I shall also check the website but would also appreciate a copy of the Journal-
Professor Geoffey Sherington
Dean
Faculty of Education
University of Sydney
New SOuth Wales
AUSTRLALIA 2006
At 04:25 PM 5/29/00 -0500, you wrote:
>Bridget: The issue is on its way to you via surface mail. Meanwhile, do
>check out our 1,000-page website with lots of articles and chapters on the
>history of childhood.
>
>Lloyd
>
>>I would be delighted to receive a copy of The Journal of Psychotherapy
>>containing your very interesting article.
>>
>>My address is
>>Bridget Whelan
>>The Garden Flat
>>96a Hazellville Road
>>London N19 3NA
>>
>>Thank you
>>----- Original Message -----
>>From: "Lloyd deMause" <[log in to unmask]>
>>To: <[log in to unmask]>
>>Sent: Monday, May 29, 2000 4:47 PM
>>Subject: German Childrearing
>>
>>
>>> I have an extra box left over of Spring 2000 issues of The Journal of
>>> Psychohistory with my 92-page article showing German childrearing in 1900
>>> and how their extremely abusive childrearing practices were later
>>inflicted
>>> upon Jews during the Holocaust. If you would like a free copy of this
>>> issue, just email me your postal address and I'll be pleased to send one
>>to
>>> you. A brief excerpt from the article is below.
>>>
>>> Lloyd deMause, Editor
>>> The Journal of Psychohistory
>>> [log in to unmask]
>>>
>>> "Nineteenth-century doctors condemned the practice of German mothers
>>> refusing to breastfeed their babies, saying the pap made of flour and
>>water
>>> or milk was "usually so thick that it has to be forced into the child and
>>> only becomes digestible when mixed with saliva and stomach fluids. At its
>>> worst it is curdled and sour." Infants were so commonly hungry that
>>"those
>>> poor worms get their mouths stuffed with a dirty rag containing chewed
>>> bread so that they cannot scream." Ende reports that for centuries "one
>>> rarely encounters a German infant who is fully breastfed...Everywhere they
>>> got their mouths stuffed with Zulp, a small linen bag filled with
>>> bread...Swaddled babies could hardly get rid of these often dirty rags."

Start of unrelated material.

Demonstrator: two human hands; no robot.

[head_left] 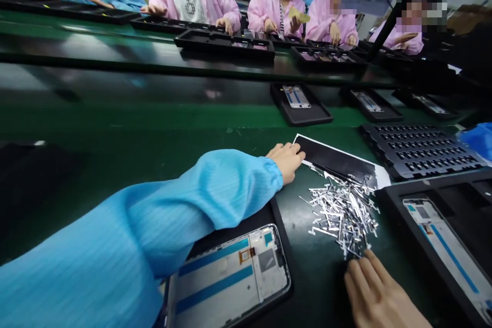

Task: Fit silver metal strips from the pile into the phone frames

>>> Mothers who could afford it sent their newborn to wetnurses-commonly
>>called
>>> Engelmacherin, "angelmakers," because they were so negligent toward the
>>> children. The mothers complained, "Do you think I am a farmer's daughter,
>>> that I should bother myself with little children? That a woman of my age
>>> and standing should allow her very strength to be sucked dry by children?"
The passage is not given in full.